In [1]:
%%html
<style> table {float:left} </style>

In [2]:
!pip install torch tqdm lazyme nltk gensim
!python -m nltk.downloader punkt

[nltk_data] Downloading package punkt to /home/kenny/nltk_data...
[nltk_data]   Package punkt is already up-to-date!


In [10]:
import numpy as np
from tqdm import tqdm

from gensim.corpora import Dictionary

import torch
from torch import nn, optim, tensor, autograd
from torch.nn import functional as F
from torch.utils.data import Dataset, DataLoader

In [11]:
try: # Use the default NLTK tokenizer.
    from nltk import word_tokenize, sent_tokenize 
    # Testing whether it works. 
    # Sometimes it doesn't work on some machines because of setup issues.
    word_tokenize(sent_tokenize("This is a foobar sentence. Yes it is.")[0])
except: # Use a naive sentence tokenizer and toktok.
    import re
    from nltk.tokenize import ToktokTokenizer
    # See https://stackoverflow.com/a/25736515/610569
    sent_tokenize = lambda x: re.split(r'(?<=[^A-Z].[.?]) +(?=[A-Z])', x)
    # Use the toktok tokenizer that requires no dependencies.
    toktok = ToktokTokenizer()
    word_tokenize = word_tokenize = toktok.tokenize

# Classification 

Text Categorization (textcat) is a common task in NLP. As long as, we have labelled data and we want to assign a discrete label to every input data point, it's a classification problem. E.g. 
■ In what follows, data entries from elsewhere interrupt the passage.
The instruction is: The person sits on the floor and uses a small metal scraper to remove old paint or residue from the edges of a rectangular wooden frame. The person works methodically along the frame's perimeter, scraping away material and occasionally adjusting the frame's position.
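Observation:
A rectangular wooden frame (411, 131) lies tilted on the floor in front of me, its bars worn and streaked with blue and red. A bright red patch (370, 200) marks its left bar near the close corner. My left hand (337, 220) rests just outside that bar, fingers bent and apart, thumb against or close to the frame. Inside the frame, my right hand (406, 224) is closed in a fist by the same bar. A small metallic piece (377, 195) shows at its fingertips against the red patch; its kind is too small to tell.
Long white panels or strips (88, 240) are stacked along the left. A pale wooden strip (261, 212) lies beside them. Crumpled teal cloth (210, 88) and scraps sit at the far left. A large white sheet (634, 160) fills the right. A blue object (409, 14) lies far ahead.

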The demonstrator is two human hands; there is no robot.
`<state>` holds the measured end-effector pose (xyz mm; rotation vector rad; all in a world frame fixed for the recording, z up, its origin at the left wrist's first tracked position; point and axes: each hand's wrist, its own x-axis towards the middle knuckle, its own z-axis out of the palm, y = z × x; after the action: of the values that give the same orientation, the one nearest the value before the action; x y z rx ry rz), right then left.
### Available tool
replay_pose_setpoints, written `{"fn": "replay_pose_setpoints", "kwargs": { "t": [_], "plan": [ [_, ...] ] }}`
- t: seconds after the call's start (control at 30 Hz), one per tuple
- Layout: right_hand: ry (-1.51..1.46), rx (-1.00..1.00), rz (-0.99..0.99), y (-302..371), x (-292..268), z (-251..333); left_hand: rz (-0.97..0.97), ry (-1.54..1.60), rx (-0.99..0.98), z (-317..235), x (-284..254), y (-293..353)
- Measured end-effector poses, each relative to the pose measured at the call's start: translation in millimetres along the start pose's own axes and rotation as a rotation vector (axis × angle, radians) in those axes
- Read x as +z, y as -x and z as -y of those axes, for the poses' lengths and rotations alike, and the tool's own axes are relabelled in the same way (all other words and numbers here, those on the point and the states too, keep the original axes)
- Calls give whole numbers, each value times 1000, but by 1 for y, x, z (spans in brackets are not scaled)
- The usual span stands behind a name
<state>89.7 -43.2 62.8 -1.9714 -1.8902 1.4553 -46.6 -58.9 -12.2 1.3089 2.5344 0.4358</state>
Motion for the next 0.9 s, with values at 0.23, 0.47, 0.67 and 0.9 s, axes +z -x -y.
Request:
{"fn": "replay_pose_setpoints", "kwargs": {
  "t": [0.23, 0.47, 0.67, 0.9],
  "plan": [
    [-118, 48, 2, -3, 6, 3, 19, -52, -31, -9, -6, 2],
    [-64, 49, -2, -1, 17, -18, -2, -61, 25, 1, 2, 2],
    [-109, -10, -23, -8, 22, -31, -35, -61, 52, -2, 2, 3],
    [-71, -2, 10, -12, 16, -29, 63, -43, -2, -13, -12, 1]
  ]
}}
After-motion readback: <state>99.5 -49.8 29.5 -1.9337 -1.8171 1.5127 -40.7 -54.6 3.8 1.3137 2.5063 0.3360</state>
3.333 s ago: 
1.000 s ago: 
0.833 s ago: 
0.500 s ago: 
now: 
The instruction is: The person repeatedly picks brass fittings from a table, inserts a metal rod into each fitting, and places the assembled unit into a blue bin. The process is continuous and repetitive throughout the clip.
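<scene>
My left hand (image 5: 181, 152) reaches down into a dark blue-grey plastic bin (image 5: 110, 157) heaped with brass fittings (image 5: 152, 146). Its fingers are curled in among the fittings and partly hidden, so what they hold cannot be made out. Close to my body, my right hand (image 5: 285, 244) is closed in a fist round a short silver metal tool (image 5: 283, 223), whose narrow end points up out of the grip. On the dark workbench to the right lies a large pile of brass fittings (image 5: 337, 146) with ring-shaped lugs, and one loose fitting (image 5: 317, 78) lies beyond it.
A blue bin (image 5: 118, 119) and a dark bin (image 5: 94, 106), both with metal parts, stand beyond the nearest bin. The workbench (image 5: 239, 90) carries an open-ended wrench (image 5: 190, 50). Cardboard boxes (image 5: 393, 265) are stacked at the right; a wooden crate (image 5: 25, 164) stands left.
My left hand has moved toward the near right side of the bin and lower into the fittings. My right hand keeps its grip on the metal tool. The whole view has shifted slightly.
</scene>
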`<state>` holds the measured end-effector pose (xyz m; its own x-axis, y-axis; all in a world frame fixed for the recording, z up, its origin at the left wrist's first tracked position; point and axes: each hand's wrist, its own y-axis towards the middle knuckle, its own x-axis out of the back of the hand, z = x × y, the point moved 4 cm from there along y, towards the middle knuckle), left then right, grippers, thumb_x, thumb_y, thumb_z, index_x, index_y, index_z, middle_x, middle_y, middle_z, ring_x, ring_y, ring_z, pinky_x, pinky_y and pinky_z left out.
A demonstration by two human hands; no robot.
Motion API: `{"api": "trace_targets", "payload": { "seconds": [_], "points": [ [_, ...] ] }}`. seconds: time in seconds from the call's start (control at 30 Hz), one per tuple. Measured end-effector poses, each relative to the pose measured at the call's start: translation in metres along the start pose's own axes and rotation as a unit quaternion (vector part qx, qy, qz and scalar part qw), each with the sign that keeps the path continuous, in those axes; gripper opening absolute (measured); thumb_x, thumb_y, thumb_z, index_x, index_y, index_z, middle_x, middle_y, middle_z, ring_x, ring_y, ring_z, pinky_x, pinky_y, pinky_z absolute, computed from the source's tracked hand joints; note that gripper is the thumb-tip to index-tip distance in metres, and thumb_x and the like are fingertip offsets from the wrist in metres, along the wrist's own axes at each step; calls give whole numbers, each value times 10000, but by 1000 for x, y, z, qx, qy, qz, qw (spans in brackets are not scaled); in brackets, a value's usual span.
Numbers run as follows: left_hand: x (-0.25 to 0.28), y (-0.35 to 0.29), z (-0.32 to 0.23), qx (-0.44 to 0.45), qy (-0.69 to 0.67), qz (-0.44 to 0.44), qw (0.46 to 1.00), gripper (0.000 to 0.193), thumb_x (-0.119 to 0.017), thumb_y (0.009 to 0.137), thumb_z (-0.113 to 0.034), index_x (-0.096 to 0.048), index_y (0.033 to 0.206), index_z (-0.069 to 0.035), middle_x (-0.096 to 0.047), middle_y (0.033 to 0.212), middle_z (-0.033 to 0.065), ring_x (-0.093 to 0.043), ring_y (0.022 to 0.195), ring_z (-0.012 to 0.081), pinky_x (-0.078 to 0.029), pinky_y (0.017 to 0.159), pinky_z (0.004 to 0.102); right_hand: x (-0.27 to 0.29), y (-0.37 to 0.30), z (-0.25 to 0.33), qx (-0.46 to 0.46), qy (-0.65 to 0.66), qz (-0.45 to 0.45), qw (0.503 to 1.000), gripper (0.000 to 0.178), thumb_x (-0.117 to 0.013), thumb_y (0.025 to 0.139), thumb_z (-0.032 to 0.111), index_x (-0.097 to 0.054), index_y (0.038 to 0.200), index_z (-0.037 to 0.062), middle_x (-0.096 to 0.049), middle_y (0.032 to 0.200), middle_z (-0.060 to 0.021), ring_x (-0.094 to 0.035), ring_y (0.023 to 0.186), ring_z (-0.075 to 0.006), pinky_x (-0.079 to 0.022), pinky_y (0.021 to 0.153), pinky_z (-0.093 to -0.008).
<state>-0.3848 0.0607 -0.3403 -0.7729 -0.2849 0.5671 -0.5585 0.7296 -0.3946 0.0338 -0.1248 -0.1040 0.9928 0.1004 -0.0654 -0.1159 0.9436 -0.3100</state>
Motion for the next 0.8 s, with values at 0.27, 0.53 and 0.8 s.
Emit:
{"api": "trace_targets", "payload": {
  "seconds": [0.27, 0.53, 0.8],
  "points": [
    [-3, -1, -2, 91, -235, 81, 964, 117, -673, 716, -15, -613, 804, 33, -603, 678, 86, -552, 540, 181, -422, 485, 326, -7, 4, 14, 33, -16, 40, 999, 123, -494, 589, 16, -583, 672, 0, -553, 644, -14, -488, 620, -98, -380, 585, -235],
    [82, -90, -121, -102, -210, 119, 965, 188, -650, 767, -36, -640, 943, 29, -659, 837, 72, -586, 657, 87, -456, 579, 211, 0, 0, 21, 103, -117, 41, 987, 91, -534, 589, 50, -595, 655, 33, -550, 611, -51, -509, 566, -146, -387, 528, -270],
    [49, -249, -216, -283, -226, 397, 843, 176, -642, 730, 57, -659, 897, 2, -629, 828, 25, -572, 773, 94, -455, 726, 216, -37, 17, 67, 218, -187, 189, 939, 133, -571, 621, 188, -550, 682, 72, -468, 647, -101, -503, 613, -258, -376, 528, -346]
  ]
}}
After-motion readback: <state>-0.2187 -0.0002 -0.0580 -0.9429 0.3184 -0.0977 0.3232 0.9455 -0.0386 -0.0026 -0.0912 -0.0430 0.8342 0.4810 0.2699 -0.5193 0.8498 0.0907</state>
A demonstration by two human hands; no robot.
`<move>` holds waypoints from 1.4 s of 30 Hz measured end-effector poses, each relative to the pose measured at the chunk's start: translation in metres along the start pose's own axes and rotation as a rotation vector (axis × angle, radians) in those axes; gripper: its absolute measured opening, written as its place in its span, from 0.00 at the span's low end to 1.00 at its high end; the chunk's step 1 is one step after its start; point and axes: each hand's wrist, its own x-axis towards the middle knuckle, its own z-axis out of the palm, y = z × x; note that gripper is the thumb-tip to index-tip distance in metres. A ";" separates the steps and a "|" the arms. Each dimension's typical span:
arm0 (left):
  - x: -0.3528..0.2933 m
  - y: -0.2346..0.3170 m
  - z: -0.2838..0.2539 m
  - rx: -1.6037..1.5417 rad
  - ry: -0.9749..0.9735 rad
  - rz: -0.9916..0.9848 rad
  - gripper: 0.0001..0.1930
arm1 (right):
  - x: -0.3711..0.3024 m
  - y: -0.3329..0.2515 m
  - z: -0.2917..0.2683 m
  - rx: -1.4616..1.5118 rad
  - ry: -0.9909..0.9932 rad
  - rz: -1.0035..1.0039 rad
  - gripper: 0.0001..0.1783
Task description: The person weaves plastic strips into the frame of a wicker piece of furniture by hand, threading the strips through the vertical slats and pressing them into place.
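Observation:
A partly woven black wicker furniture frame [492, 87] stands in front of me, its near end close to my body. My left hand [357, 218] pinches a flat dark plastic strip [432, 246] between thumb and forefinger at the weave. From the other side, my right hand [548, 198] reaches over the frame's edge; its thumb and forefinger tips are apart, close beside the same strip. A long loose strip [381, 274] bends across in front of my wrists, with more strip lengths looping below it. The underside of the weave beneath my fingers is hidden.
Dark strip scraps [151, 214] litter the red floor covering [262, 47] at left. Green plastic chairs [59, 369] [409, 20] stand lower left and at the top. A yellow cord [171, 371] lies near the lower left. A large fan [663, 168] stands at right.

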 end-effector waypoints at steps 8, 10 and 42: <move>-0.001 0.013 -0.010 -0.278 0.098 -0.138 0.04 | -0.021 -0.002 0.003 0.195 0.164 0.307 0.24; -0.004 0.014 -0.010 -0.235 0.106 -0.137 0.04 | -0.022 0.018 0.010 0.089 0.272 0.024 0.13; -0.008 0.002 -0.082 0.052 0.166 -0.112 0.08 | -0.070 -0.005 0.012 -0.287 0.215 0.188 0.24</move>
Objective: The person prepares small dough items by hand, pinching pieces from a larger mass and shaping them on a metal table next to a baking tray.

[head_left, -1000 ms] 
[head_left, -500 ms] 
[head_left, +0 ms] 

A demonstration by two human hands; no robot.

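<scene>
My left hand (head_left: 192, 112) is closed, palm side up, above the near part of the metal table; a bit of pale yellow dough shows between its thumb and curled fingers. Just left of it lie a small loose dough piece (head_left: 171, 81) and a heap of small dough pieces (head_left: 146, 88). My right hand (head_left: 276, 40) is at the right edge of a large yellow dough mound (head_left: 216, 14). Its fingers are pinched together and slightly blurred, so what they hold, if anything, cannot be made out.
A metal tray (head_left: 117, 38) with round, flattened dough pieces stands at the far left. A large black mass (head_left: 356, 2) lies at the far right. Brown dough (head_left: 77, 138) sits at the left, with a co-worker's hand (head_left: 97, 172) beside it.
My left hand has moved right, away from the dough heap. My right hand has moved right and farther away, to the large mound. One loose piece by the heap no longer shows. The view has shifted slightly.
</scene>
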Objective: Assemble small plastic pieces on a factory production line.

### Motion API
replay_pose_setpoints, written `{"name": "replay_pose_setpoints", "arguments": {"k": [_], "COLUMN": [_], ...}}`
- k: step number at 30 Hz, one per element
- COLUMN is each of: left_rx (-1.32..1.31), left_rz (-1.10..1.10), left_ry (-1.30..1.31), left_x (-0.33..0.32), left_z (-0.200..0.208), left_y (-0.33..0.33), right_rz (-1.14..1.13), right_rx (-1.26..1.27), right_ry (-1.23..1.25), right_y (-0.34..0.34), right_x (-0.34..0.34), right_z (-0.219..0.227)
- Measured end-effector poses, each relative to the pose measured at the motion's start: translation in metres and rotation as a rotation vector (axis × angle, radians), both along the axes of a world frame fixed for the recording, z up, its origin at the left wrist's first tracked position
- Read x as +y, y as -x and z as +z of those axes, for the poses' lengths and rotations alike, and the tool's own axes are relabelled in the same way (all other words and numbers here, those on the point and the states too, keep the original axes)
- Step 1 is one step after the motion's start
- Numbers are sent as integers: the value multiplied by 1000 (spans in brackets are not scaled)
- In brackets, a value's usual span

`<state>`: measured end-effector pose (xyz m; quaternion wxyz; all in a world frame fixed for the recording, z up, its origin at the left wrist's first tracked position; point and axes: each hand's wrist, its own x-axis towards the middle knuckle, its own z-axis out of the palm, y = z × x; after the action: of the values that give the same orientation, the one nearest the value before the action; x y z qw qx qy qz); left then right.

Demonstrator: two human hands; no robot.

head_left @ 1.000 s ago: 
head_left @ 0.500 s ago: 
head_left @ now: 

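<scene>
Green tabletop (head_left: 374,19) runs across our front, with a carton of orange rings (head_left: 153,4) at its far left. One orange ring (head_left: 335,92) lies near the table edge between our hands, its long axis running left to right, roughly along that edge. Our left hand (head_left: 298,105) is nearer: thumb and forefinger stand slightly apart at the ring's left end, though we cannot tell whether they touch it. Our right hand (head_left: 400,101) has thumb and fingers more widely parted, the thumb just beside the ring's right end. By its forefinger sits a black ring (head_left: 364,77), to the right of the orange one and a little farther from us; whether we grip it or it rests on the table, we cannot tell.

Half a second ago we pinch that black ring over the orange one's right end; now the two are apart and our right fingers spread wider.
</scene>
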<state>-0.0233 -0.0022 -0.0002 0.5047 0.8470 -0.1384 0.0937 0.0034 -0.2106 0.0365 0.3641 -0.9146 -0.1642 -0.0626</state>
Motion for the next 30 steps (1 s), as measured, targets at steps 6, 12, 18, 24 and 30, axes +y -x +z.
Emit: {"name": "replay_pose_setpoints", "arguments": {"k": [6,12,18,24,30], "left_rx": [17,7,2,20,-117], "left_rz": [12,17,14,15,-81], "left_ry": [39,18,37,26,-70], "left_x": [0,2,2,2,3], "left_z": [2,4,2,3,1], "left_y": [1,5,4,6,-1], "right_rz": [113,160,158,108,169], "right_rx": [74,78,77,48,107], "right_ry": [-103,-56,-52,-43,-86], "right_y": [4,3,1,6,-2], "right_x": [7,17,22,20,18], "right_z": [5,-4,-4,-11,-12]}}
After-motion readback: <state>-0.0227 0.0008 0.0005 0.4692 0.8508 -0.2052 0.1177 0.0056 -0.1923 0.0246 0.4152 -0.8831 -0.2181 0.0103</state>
| Tasks | Possible Labels | 
|:-|:-|
| Sentiment analysis | Positive, Negative, Neutral | 
| Tweetstorm detection | True, False |
| Author profiling | Author1, Author2, ... | 
| Language Identification | EN, ZH, DE, JA, FR, ...|

There are various datasets for sentiment classification, previously we looked at the movie reviews dataset in `nltk`. There's also this other popular IMDB movie reviews dataset from Stanford. Lets use that.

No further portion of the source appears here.